Work order: The data below should be restated word for word, pictures omitted.

[Data segment]

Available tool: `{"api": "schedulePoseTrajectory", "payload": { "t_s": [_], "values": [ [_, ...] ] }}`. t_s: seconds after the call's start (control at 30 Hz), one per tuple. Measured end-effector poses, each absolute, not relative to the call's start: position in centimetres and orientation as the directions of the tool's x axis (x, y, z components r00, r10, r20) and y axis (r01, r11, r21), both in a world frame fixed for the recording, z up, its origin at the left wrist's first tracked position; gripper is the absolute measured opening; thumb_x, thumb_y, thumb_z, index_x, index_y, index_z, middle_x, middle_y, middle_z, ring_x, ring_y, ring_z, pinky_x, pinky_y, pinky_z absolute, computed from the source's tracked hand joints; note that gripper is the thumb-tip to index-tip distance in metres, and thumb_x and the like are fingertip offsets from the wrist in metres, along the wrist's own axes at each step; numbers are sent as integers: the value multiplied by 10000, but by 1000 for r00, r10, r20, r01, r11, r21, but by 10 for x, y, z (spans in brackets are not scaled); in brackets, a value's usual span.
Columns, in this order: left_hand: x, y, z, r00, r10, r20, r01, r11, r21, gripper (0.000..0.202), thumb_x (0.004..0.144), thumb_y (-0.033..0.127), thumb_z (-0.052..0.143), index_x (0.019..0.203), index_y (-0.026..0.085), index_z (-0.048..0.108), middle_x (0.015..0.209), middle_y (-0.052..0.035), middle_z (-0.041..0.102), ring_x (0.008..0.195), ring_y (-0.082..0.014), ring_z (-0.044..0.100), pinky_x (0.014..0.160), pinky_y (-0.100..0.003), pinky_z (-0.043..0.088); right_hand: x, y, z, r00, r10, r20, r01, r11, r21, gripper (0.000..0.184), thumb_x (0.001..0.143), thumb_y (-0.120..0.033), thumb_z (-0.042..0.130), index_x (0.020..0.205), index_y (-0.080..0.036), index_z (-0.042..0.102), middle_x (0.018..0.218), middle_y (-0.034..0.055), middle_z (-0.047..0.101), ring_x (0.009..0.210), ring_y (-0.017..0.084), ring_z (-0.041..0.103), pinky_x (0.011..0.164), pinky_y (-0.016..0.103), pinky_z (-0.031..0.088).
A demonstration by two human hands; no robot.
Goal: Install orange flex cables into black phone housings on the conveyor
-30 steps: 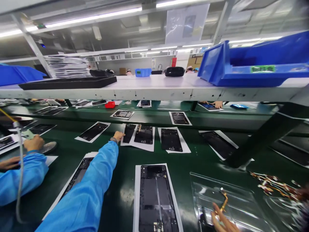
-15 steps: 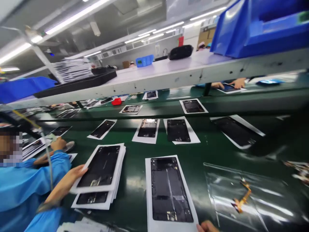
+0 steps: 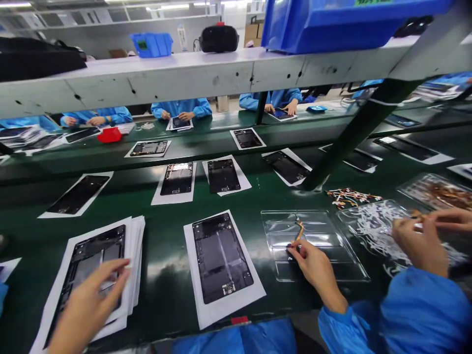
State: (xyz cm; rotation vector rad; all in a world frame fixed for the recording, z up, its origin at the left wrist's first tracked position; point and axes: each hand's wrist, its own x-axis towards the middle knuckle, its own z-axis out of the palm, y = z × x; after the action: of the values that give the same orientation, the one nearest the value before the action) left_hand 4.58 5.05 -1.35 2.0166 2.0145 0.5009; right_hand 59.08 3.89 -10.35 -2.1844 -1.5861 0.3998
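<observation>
Head view: right hand (image 3: 313, 263) pinches the flex cable (image 3: 300, 228) by its end; it is likely light, floppy and easily creased. Left hand (image 3: 88, 305) lies open on the panel stack (image 3: 98, 246).

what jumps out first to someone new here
An open tablet shell on white paper lies centre on the green belt. The left hand rests on a stack of shells at lower left; the right hand pinches an orange flex cable over a clear tray.
</observation>
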Motion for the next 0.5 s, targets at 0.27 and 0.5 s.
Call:
{"api": "schedulePoseTrajectory", "payload": {
  "t_s": [0.27, 0.5],
  "values": [
    [241, 176, -56, 317, 948, -5, 907, -302, 294, 236, 924, 265, 556, 1113, 142, 622, 1141, -130, 625, 1118, -271, 551, 978, -380, 434, 600, 33, -90, 209, 912, 353, 959, -122, -254, 447, 938, -461, 347, 932, -165, 682, 914, 99, 676, 674, 193, 612, 583, 294, 408],
    [258, 224, -75, 398, 904, -157, 868, -316, 384, 104, 865, 225, 664, 770, 183, 648, 875, -57, 672, 896, -211, 639, 808, -278, 456, 593, 1, -8, 349, 875, 336, 802, -93, -590, 393, 816, -568, 581, 924, -202, 679, 499, -54, 428, 431, 123, 423, 465, 261, 375]
  ]
}}
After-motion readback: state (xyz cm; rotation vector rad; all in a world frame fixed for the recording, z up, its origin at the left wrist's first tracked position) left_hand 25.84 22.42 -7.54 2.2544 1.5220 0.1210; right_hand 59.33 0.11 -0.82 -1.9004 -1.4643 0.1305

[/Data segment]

Task output:
Available tool: `{"api": "schedulePoseTrajectory", "payload": { "t_s": [_], "values": [ [_, ...] ] }}`. t_s: seconds after the call's start (control at 30 Hz), one per tuple. Measured end-effector poses, each absolute, not relative to the call's start: position in centimetres and orientation as the directions of the tool's x axis (x, y, z components r00, r10, r20) and y axis (r01, r11, r21), both in a world frame fixed for the recording, z up, its origin at the left wrist's first tracked position; gripper is the absolute measured opening; thumb_x, thumb_y, thumb_z, index_x, index_y, index_z, middle_x, middle_y, middle_z, ring_x, ring_y, ring_z, pinky_x, pinky_y, pinky_z absolute, computed from the source's tracked hand joints; note that gripper is the thumb-tip to index-tip distance in metres, and thumb_x and the like are fingertip offsets from the wrist in metres, along the wrist's own axes at each step; numbers are sent as integers: the value multiplied by 10000, but by 1000 for r00, r10, r20, r01, r11, r21, but by 10 for x, y, z (spans in brackets are not scaled); in brackets, a value's usual span.
Columns, in this order: left_hand: x, y, z, r00, r10, r20, r01, r11, r21, gripper (0.000..0.202), thumb_x (0.004..0.144), thumb_y (-0.033..0.127), thumb_z (-0.052..0.143), index_x (0.019..0.203), index_y (-0.026..0.085), index_z (-0.048..0.108), middle_x (0.015..0.209), middle_y (-0.052..0.035), middle_z (-0.041..0.102), ring_x (0.008..0.195), ring_y (-0.082..0.014), ring_z (-0.044..0.100), pinky_x (0.014..0.160), pinky_y (-0.100..0.003), pinky_z (-0.043..0.088); right_hand: x, y, z, r00, r10, r20, r01, r11, r21, gripper (0.000..0.184), thumb_x (0.001..0.143), thumb_y (-0.120..0.033), thumb_z (-0.042..0.130), index_x (0.020..0.205), index_y (-0.080..0.036), index_z (-0.042..0.102), middle_x (0.018..0.218), middle_y (-0.034..0.055), middle_z (-0.047..0.101), ring_x (0.009..0.210), ring_y (-0.017..0.084), ring_z (-0.041..0.103), pinky_x (0.011..0.164), pinky_y (-0.016..0.103), pinky_z (-0.031..0.088).
A demonstration by two human hands; no robot.
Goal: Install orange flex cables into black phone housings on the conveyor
-30 steps: 
-15 steps: 
+0 steps: 
State: (xyz cm; rotation vector rad; all in a world frame fixed for the recording, z up, its origin at the left wrist's first tracked position; point and axes: each hand's wrist, its own x-axis towards the middle knuckle, its own z-axis out of the palm, y = z × x; after the action: of the values that give the same orientation, the one nearest the value before the action) left_hand 4.58 5.05 -1.35 2.0166 2.0145 0.5009; right_hand 59.08 3.89 -10.35 -2.1844 -1.5861 0.3998
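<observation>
Head view: right hand (image 3: 313, 263) pinches the flex cable (image 3: 300, 228) by its end; it is likely light, floppy and easily creased. Left hand (image 3: 88, 305) lies open on the panel stack (image 3: 98, 246).

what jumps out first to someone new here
An open tablet shell on white paper lies centre on the green belt. The left hand rests on a stack of shells at lower left; the right hand pinches an orange flex cable over a clear tray.
</observation>
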Motion for the next 0.5 s, targets at 0.27 and 0.5 s.
Call:
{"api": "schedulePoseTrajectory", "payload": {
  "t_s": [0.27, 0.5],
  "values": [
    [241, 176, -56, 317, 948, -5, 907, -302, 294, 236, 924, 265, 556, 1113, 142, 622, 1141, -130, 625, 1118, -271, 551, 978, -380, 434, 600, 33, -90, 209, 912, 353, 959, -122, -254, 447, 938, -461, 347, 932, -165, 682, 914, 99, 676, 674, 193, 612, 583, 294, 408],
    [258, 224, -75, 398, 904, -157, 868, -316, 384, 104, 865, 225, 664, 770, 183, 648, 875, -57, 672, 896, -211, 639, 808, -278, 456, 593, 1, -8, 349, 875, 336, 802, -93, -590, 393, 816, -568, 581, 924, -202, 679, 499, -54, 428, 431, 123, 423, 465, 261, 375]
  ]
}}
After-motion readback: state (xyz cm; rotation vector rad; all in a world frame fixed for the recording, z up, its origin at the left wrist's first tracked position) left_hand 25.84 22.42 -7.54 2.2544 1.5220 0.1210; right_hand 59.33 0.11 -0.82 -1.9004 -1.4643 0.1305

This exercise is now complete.